Figure 3 shows SampEn computed over the beat-to-beat variability of HP (Figure 3a,b) and QT (Figure 3c,d) in BBoff NMCs (gray bars) and MCs during DAY. MCs were divided into AMCs (black bars) and SMCs (white bars). SampEn was computed over the original HP and QT series in Figure 3a,c, respectively, and over the EMD-filtered HP and QT versions in Figure 3b,d, respectively. SampEn over the original HP and QT series (Figure 3a,c) and over the EMD-filtered HP versions (Figure 3b) was similar in all considered groups. Conversely, SampEn computed over the EMD-filtered QT series distinguished AMCs from NMCs, while no difference was detected between NMCs and SMCs and between AMCs and SMCs (Figure 3d).
Figure 4 shows SampEn computed over the beat-to-beat variability of HP (Figure 4a,b) and QT (Figure 4c,d) in BBoff MCs during DAY and NIGHT. MCs were divided into AMCs (black bars) and SMCs (white bars). SampEn was computed over the original HP and QT series in Figure 4a,c, respectively, and over the EMD-filtered HP and QT versions in Figure 4b,d, respectively. SampEn computed over the HP variability increased during NIGHT in both AMCs and SMCs (Figure 4a), while this circadian rhythm was not evident in SampEn computed over the EMD-filtered HP variability (Figure 4b). Conversely, while SampEn computed over the HP variability was not able to distinguish AMCs from SMCs during both DAY and NIGHT (Figure 4a), SampEn computed over the EMD-filtered HP variability differentiated AMCs and SMCs during DAY, being larger in SMCs than in AMCs (Figure 4b). SampEn computed over the QT variability decreased during NIGHT in both AMCs and SMCs (Figure 4c), while this circadian rhythm was observed in SampEn calculated over the EMD-filtered QT series only in SMCs (Figure 4d).
Figure 5 shows SampEn computed over the beat-to-beat variability of HP (Figure 5a,b) and QT (Figure 5c,d) in BBoff and BBon MCs. MCs were divided into AMCs (black bars) and SMCs (white bars). SampEn computed over the HP variability increased BBon in both AMCs and SMCs (Figure 5a), while the effect of BB was not evident in SampEn computed over the EMD-filtered HP variability (Figure 5b).

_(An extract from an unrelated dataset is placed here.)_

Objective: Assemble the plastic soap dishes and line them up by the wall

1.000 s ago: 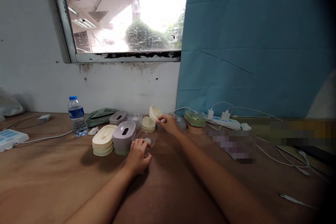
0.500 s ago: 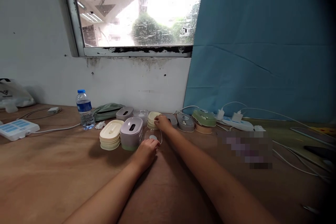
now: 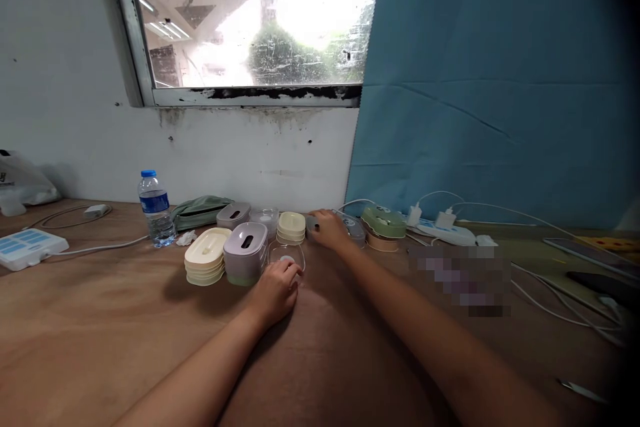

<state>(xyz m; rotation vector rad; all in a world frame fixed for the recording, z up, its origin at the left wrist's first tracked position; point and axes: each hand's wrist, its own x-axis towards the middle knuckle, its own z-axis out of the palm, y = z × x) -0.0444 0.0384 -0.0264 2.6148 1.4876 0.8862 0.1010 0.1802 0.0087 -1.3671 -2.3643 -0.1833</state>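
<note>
Left fingers (image 3: 287,271) touch a clear, round-cornered plastic container (image 3: 279,251).

The cream lid (image 3: 291,221), a second ago tilted in the air between the fingers of the right hand (image 3: 331,231), now lies flat on the short cream stack (image 3: 291,237). That hand has let go and moved rightward, its fingertips now at the grey container (image 3: 311,225).

Between forearms (image 3: 215,355): open bench (image 3: 310,367) up to the clear plastic piece (image 3: 287,254).
Left hand (image 3: 277,285): purple container (image 3: 245,252) and cream lid stack (image 3: 205,257) obstruct its back left.
Right hand (image 3: 329,230): hemmed between small cream stack (image 3: 291,227) and grey container (image 3: 355,233).
Far right: cables (image 3: 543,301) cross the bench.
Back: wall (image 3: 240,160) stops passage behind the row.
</note>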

Conversely, while SampEn computed over the HP variability was not able to separate AMCs from SMCs both BBoff and BBon (Figure 5a), SampEn computed over the EMD-filtered HP variability differentiated BBoff AMCs from SMCs, being larger in BBoff SMCs than in BBoff AMCs (Figure 5b). SampEn computed over the QT variability was similar in AMCs and SMCs regardless of the administration of BB (Figure 5c). Conversely, the effect of BB was to decrease SampEn computed over the EMD-filtered QT variability in SMCs, while it remained unmodified in AMCs (Figure 5d).

5. Discussion

The main findings of this study are: (i) the EMD-based filtering method was helpful to cancel broad-band noise present on QT variability; (ii) when applied to QT variability obtained from 24-hour Holter recordings in LQT1 patients, the EMD-based filtering approach differentiated AMCs from NMCs and detected the effect of BB on SMCs; (iii) when applied to HP variability obtained from 24-hour Holter recordings in LQT1 patients, the EMD-based filtering method cancelled the contribution of vagal modulation to the HP dynamics and enhanced cardiovascular control targeting the sinus node via inputs at frequencies slower than the breathing rate; and (iv) the comparison between complexity indexes derived from the EMD-filtered QT and HP series confirmed the larger complexity of cardiac control directed to ventricles compared to the one targeting the sinus node as a likely result of inputs modifying QT independently of HP changes.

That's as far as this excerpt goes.